### TASK INSTRUCTIONS
Print the whole listing again, exactly as it stands.

AVAILABLE DATA: Begin

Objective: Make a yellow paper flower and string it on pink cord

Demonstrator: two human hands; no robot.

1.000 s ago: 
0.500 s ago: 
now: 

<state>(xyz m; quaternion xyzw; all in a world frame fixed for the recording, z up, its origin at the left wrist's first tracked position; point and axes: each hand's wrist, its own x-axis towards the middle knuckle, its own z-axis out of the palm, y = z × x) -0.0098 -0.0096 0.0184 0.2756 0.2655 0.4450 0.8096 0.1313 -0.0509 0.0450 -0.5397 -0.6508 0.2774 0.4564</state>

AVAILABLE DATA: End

### RESULT OF THIS EXERCISE
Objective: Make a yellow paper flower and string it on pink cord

Demonstrator: two human hands; no robot.

1.000 s ago: 
0.500 s ago: 
now: 

<state>(xyz m; quaternion xyzw; all in a world frame fixed for the recording, z up, its origin at the left wrist's first tracked position; point and axes: each hand's wrist, its own x-axis towards the middle knuckle, its own z-axis out of the palm, y = z × x) -0.0098 -0.0096 0.0184 0.2756 0.2655 0.4450 0.8096 0.1313 -0.0509 0.0450 -0.5397 -0.6508 0.2774 0.4564</state>

That concludes the output.